▸ PROBLEM DESCRIPTION
Images aside, the whole listing should be written out word for word.

▸ DATA BLOCK
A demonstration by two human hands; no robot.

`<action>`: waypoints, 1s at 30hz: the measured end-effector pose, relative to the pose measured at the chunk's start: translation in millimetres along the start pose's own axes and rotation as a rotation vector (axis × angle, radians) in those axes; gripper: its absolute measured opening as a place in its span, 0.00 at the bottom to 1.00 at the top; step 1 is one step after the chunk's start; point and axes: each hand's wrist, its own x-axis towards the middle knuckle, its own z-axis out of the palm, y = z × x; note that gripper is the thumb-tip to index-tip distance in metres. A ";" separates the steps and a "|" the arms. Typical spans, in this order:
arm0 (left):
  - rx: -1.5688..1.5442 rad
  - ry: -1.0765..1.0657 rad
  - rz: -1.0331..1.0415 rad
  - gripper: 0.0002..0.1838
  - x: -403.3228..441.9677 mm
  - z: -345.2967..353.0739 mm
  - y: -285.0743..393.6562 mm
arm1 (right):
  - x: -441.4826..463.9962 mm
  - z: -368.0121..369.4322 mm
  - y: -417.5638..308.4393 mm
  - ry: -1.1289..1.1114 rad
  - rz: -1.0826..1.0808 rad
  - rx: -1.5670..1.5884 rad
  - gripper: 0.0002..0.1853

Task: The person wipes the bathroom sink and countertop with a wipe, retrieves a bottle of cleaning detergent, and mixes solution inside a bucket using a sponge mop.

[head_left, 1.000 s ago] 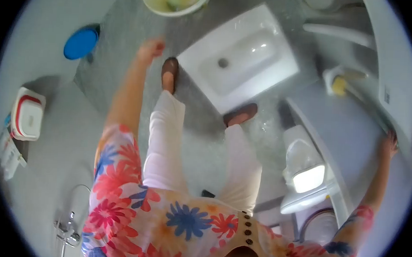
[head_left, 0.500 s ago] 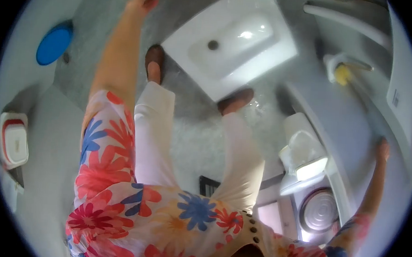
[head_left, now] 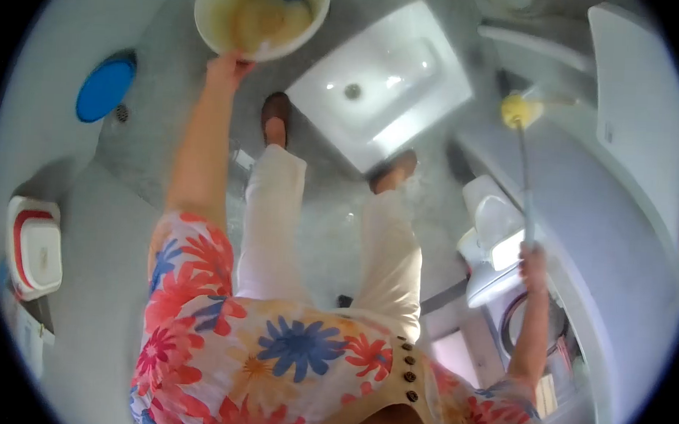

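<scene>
My left hand (head_left: pixel 228 68) is closed on the near rim of a white bucket (head_left: pixel 205 17), held out at the upper left. Yellowish tones show inside it, with a dark blue patch I cannot make out. My right hand (head_left: pixel 532 267), at the right, is wrapped round the thin grey handle of a long-handled scrubber (head_left: pixel 525 186). Its round yellow head (head_left: pixel 517 111) points away from me, beside a white fixture I cannot identify. Between the two hands, beyond my feet, lies a white washbasin (head_left: pixel 322 86) with a round drain.
A blue basin (head_left: pixel 106 90) is at the left wall near a floor drain (head_left: pixel 122 113). Lower down stands a red and white folded tub (head_left: pixel 41 252). On the right are a white toilet (head_left: pixel 498 219), a round-doored machine (head_left: pixel 533 323) and a pale panel (head_left: pixel 640 89).
The bucket has come further into view in my left hand. My right hand has moved left in the view, and the scrubber's handle now shows clearly, its yellow head shifted left.
</scene>
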 end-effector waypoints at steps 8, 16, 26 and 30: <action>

▸ SOLUTION TO THIS TASK
A demonstration by two human hands; no robot.

`<action>`: waypoints, 1s at 30hz: the measured end-effector pose, relative to the pose measured at the chunk's start: translation in millimetres along the start pose's own axes and rotation as a rotation vector (axis × angle, radians) in those axes; gripper: its absolute measured opening as a place in its span, 0.00 at the bottom to 1.00 at the top; step 1 is one step after the chunk's start; point and axes: each hand's wrist, its own x-axis towards the middle knuckle, its own z-axis out of the palm, y = z × x; note that gripper is the thumb-tip to index-tip distance in metres. A ";" separates the steps and a "|" the arms. Typical spans, in this order:
arm0 (left):
  - rx: -1.5688..1.5442 rad
  - ry: -1.0765..1.0657 rad
  - rz: -1.0331..1.0415 rad
  - gripper: 0.0002..0.1838
  - x: -403.3228..441.9677 mm
  - z: -345.2967..353.0739 mm
  - y: -285.0743..393.6562 mm
arm1 (right):
  - x: -441.4826..463.9962 mm
  - z: -368.0121..369.4322 mm
  - y: -417.5638..308.4393 mm
  - ry: -1.1289..1.1114 rad
  - rz: -1.0826..1.0808 rad
  - rx: -1.5670..1.5884 rad
  - gripper: 0.0002..0.1853

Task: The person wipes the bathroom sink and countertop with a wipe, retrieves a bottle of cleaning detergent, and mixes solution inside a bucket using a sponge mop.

[head_left, 1.000 s ago] 
[head_left, 0.500 s ago] 
[head_left, now] 

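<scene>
My left hand (head_left: pixel 228 68) is closed on the near rim of a white bucket (head_left: pixel 205 17), held out at the upper left. Yellowish tones show inside it, with a dark blue patch I cannot make out. My right hand (head_left: pixel 532 267), at the right, is wrapped round the thin grey handle of a long-handled scrubber (head_left: pixel 525 186). Its round yellow head (head_left: pixel 517 111) points away from me, beside a white fixture I cannot identify. Between the two hands, beyond my feet, lies a white washbasin (head_left: pixel 322 86) with a round drain.
A blue basin (head_left: pixel 106 90) is at the left wall near a floor drain (head_left: pixel 122 113). Lower down stands a red and white folded tub (head_left: pixel 41 252). On the right are a white toilet (head_left: pixel 498 219), a round-doored machine (head_left: pixel 533 323) and a pale panel (head_left: pixel 640 89).
The bucket has come further into view in my left hand. My right hand has moved left in the view, and the scrubber's handle now shows clearly, its yellow head shifted left.
</scene>
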 end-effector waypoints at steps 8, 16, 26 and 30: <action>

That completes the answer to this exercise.